L’emergenza sanitaria ha esasperato un dato già evidente: la carenza di personale sanitario in Italia. Negli ospedali, molte strutture hanno dovuto far fronte ad una diminuzione dei dipendenti a causa delle infezioni da Covid-19 e isolamenti. Inoltre, la pressione costante ha sottolineato la necessità di aumentare gli investimenti nella formazione e l’assunzione di nuovo personale sanitario. L’enorme pressione sul sistema sanitario italiano, specialmente durante i periodi di picco delle infezioni da Covid-19, ha creato seri rischi di collasso e sovraccarico delle strutture ospedaliere. Questo ha portato a una riduzione dell’efficacia complessiva dei servizi sanitari e ha reso ancora più evidente la necessità di un rafforzamento del sistema. Per far fronte a questa situazione, il governo italiano ha adottato una serie di misure per potenziare il servizio sanitario pubblico e gestire l’afflusso di pazienti. Tuttavia, nonostante gli sforzi, il servizio sanitario pubblico in Italia resta ancora sotto pressione.

Le prospettive future di cui si parla, prevedono che entro il 2030 il costo delle malattie mentali aumenterà fino a superare i 6 trilioni di dollari all’anno. Pertanto, gli odierni fornitori di servizi di salute mentale si rivolgono ai giganti e agli innovatori della tecnologia in modo indipendente e in collaborazione con vari operatori sanitari e sociali dell’industria, del governo e del mondo accademico per promuovere soluzioni digitali che affrontino una serie di problemi di salute mentale.

Una maggiore consapevolezza pubblica, una maggiore attenzione politica e un maggiore coinvolgimento delle imprese e del governo possono offrire opportunità senza precedenti per agire su importanti questioni di accesso e equità alla sanità.

La tecnologia digitale ha un grande potenziale per trasformare i sistemi globali di salute mentale e comportamentale affinché siano più accessibili, convenienti e rispondenti alle diverse esigenze.

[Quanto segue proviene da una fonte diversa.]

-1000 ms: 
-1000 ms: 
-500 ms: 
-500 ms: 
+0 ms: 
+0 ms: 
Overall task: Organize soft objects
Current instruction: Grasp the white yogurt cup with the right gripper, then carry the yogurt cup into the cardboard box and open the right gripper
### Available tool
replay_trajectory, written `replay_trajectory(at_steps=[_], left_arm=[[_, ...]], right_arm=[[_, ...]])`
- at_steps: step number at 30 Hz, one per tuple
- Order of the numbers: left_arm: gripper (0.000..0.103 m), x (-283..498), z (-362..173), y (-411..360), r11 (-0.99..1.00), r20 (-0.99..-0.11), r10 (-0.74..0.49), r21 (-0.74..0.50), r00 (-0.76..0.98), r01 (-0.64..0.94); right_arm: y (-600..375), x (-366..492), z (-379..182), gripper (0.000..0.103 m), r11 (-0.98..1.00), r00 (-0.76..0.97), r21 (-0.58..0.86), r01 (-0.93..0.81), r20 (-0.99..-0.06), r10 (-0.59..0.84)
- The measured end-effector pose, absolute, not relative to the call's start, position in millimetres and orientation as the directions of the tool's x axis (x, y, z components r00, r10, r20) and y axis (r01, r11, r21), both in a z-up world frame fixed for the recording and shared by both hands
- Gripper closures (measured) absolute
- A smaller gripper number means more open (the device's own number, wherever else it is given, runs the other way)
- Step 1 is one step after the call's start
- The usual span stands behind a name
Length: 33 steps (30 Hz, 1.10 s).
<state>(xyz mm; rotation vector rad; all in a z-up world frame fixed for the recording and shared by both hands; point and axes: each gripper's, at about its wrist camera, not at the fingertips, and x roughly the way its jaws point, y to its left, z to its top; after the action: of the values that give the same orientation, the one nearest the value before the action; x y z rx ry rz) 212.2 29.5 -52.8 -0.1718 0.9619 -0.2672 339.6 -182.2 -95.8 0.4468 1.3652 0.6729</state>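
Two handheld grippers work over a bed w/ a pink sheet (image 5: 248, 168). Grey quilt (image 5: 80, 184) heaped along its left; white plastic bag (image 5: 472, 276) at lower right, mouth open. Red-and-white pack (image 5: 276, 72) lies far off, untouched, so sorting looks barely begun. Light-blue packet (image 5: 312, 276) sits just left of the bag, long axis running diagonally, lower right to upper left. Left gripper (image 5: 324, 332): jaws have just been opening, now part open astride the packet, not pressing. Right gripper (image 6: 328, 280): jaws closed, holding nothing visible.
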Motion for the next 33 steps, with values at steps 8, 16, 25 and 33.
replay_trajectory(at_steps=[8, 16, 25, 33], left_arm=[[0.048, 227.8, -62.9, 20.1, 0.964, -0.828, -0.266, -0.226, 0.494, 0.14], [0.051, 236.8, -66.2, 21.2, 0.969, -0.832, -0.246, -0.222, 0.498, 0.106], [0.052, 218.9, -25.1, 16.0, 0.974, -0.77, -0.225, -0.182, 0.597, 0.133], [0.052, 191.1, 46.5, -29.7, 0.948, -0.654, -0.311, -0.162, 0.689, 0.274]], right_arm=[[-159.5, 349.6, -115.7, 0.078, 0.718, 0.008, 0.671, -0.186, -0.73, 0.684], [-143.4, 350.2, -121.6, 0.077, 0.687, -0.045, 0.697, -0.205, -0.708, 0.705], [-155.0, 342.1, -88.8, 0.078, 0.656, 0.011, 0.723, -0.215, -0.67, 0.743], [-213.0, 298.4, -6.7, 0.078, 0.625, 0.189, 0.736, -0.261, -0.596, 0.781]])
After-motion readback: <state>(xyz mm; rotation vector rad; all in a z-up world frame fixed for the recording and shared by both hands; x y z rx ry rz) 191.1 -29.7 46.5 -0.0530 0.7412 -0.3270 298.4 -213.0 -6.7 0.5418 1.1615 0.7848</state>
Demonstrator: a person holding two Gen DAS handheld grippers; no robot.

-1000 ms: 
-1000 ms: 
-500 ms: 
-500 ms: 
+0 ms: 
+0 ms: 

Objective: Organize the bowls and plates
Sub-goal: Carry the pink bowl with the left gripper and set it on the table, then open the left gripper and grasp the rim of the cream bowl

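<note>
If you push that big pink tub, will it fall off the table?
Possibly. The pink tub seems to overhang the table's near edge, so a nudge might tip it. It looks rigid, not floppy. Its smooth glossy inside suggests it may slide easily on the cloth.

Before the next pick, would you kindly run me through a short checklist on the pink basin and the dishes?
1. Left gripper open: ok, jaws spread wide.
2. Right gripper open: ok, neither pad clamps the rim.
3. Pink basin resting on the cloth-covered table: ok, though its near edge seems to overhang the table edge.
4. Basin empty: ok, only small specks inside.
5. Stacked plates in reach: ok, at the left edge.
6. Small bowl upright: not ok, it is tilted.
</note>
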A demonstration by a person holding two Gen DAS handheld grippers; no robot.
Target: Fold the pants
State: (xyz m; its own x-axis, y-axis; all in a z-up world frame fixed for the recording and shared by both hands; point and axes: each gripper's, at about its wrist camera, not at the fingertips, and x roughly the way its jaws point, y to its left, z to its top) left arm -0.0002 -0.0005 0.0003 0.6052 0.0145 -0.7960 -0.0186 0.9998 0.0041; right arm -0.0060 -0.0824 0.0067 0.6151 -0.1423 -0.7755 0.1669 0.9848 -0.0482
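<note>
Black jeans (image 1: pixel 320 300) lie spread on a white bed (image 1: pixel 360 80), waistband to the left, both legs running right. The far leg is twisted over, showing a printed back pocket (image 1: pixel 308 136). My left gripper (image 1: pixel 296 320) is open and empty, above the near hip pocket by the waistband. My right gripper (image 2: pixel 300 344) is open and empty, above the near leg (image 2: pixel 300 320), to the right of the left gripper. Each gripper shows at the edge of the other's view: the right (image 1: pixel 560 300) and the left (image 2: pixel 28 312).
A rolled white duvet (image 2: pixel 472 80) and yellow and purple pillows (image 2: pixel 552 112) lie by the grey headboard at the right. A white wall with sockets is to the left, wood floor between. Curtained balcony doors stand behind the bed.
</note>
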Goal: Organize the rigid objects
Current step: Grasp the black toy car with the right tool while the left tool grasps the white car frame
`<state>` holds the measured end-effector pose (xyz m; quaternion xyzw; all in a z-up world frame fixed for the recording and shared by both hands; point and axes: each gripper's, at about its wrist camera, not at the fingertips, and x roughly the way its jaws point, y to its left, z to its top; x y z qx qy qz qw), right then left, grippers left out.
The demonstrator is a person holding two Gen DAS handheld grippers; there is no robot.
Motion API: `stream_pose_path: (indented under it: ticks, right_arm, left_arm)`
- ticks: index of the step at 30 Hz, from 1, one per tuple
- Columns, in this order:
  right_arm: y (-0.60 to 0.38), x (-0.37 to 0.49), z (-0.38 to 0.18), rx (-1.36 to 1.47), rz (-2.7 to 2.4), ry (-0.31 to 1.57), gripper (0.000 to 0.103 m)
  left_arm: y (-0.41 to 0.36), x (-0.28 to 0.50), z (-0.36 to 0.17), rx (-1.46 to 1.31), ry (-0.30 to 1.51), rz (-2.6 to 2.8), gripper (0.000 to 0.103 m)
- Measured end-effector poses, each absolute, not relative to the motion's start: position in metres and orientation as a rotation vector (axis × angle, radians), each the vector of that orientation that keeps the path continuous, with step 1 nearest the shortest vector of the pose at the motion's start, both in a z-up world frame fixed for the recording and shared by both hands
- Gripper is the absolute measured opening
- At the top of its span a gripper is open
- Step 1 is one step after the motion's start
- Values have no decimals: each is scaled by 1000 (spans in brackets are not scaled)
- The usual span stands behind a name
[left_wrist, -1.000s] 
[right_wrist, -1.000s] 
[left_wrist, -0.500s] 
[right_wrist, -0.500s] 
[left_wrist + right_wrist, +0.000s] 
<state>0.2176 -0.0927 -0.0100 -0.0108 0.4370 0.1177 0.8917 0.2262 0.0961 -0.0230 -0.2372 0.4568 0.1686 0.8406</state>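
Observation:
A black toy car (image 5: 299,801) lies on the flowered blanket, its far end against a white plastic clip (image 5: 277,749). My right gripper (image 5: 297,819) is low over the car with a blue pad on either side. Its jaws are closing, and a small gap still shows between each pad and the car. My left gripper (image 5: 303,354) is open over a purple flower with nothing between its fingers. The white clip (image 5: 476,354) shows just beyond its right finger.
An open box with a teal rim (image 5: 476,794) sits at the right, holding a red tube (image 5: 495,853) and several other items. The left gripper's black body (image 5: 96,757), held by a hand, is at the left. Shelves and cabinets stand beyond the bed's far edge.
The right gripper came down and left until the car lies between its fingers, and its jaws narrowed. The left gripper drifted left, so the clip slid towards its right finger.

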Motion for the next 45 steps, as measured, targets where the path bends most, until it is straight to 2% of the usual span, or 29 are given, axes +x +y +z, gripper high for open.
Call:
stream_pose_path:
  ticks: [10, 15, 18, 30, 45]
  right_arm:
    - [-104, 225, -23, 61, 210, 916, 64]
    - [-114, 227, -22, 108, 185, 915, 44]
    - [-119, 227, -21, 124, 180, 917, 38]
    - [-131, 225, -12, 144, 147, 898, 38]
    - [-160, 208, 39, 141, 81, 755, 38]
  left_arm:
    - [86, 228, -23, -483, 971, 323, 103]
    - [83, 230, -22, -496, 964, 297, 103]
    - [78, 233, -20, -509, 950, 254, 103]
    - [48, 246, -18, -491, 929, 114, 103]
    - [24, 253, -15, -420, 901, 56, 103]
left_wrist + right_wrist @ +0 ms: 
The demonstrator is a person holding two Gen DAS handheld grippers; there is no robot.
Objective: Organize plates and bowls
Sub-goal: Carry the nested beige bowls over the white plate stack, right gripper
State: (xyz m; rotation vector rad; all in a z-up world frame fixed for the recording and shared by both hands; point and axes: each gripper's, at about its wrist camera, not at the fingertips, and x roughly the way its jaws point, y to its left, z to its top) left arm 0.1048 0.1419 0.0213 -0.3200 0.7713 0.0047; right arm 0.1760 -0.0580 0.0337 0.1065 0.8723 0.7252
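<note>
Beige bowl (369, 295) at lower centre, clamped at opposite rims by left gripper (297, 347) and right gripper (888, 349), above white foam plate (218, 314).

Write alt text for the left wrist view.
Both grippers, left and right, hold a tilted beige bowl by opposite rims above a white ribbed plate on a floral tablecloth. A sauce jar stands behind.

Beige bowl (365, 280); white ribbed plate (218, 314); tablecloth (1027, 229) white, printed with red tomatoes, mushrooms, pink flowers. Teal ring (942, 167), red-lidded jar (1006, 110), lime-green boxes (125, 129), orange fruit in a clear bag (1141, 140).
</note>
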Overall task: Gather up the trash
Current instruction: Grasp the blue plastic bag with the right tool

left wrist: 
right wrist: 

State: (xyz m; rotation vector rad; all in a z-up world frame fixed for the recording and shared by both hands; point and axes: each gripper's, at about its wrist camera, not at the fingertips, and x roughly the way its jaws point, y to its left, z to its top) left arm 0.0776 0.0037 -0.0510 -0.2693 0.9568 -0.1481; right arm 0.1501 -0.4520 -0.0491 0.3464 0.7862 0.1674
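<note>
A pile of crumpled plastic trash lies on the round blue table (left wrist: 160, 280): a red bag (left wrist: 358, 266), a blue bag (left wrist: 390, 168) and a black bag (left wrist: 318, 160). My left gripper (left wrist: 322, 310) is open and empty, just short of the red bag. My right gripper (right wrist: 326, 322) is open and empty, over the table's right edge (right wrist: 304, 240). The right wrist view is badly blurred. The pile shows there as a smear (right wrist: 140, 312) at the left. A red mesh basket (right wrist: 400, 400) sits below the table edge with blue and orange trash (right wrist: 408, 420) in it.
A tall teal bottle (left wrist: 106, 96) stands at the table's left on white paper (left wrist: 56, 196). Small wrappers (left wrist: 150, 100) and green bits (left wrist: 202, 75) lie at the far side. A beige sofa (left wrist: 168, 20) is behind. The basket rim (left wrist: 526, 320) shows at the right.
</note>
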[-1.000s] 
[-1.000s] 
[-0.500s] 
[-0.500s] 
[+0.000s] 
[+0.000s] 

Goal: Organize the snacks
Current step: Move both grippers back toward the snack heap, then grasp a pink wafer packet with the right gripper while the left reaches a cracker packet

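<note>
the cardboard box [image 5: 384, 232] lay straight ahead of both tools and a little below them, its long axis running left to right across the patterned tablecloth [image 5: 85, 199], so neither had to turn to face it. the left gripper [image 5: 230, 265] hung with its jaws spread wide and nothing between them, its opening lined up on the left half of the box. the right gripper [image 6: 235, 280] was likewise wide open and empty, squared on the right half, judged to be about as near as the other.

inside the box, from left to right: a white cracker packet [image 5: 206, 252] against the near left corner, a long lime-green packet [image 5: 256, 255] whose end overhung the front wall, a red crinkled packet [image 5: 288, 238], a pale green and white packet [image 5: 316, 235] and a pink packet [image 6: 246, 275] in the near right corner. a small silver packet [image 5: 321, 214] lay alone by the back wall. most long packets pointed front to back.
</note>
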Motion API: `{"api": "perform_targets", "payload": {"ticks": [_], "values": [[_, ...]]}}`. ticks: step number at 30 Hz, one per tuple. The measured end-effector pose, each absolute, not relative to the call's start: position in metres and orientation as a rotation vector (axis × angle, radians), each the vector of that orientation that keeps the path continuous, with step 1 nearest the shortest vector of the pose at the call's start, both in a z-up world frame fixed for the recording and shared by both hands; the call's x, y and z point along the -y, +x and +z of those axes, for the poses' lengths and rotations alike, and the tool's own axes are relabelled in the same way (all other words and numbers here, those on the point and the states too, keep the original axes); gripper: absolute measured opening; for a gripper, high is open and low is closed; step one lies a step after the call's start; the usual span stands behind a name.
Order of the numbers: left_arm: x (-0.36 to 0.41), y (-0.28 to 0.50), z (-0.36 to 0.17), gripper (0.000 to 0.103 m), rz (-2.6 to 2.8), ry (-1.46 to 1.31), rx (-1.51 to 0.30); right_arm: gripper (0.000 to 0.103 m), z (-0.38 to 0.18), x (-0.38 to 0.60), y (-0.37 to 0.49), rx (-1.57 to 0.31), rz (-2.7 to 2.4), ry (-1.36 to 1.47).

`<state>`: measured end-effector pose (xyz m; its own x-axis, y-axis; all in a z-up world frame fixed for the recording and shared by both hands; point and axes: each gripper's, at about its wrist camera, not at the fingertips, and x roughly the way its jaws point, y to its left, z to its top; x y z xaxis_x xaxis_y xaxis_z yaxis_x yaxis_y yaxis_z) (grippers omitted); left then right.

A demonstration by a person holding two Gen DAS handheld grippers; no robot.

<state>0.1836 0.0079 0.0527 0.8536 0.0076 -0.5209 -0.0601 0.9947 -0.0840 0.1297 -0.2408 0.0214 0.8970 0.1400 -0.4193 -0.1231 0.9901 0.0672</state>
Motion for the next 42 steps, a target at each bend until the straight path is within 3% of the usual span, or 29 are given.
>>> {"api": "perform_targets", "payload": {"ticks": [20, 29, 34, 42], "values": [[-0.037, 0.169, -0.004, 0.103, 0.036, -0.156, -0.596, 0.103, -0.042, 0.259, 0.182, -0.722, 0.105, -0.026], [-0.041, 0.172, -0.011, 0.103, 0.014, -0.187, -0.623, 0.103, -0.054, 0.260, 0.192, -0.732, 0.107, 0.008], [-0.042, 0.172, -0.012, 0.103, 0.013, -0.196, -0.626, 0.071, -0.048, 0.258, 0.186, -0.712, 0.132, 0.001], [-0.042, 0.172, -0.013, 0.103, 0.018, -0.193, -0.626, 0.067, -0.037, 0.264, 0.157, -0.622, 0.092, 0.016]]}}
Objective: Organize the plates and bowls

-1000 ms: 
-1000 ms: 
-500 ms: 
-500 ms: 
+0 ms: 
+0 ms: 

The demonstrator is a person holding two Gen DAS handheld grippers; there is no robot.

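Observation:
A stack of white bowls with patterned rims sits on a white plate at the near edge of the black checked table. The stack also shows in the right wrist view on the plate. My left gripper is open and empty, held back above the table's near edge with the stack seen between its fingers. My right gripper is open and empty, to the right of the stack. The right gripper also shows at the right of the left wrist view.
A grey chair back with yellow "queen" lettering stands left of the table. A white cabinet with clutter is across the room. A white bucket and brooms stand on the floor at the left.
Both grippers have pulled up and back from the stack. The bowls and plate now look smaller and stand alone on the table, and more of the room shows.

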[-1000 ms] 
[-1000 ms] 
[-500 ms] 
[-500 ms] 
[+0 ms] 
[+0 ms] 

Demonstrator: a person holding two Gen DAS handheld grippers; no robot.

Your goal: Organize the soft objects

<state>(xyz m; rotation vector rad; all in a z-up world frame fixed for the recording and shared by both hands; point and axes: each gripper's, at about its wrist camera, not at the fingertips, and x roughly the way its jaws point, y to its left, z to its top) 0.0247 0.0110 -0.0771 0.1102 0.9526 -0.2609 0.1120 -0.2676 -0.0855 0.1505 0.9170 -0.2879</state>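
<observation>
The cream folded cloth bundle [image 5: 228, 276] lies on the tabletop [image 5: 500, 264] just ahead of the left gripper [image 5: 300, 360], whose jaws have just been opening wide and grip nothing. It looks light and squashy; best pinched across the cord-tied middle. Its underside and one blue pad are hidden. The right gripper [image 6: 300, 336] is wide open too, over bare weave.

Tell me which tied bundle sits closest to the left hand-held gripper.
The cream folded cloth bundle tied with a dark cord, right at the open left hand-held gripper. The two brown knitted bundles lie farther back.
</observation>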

L’ecosistema sanitario sta vivendo una crescita senza precedenti nella medicina digitale, nel software e nell’hardware basati sull’evidenza.


Sulla base di importanti scoperte scientifiche, i cambiamenti nelle strutture di ricerca clinica, la medicina digitale e altre innovazioni migliorano notevolmente la diagnosi e il trattamento di varie malattie. Le organizzazioni utilizzano informazioni provenienti da dati e piattaforme interoperabili, supportate da funzionalità di deep learning e ricerca comportamentale, per modellare le interazioni degli utenti.

Per quanto riguarda la partnership con il settore privato, il SSN italiano ha già stretto accordi con ospedali privati e aziende sanitarie per sopperire alla crescente domanda di cure sanitarie, in tempo di emergenza. Queste partnership hanno previsto e prevedono l’utilizzo delle risorse degli ospedali privati per aumentare la capacità di accoglienza dei pazienti. Sono state sottoscritte importanti convenzioni tra il SSN e alcune strutture sanitarie private per garantire una migliore integrazione tra le due realtà e ottimizzare l’utilizzo delle risorse disponibili per la gestione dell’emergenza sanitaria.

Il SSN italiano ha adottato una serie di misure preventive, ha potenziato le strutture ospedaliere e ha stretto partnership con il settore privato per far fronte all’emergenza sanitaria del Covid-19, ma non solo Queste azioni sono state intraprese al fine di garantire un accesso adeguato alle cure, proteggere la salute pubblica e gestire l’afflusso di pazienti in modo efficace. Così come già avvenuto, con qualche attenzione e messa a punto, si tratta di un sistema che può funzionare al meglio e il cui percorso è già iniziato.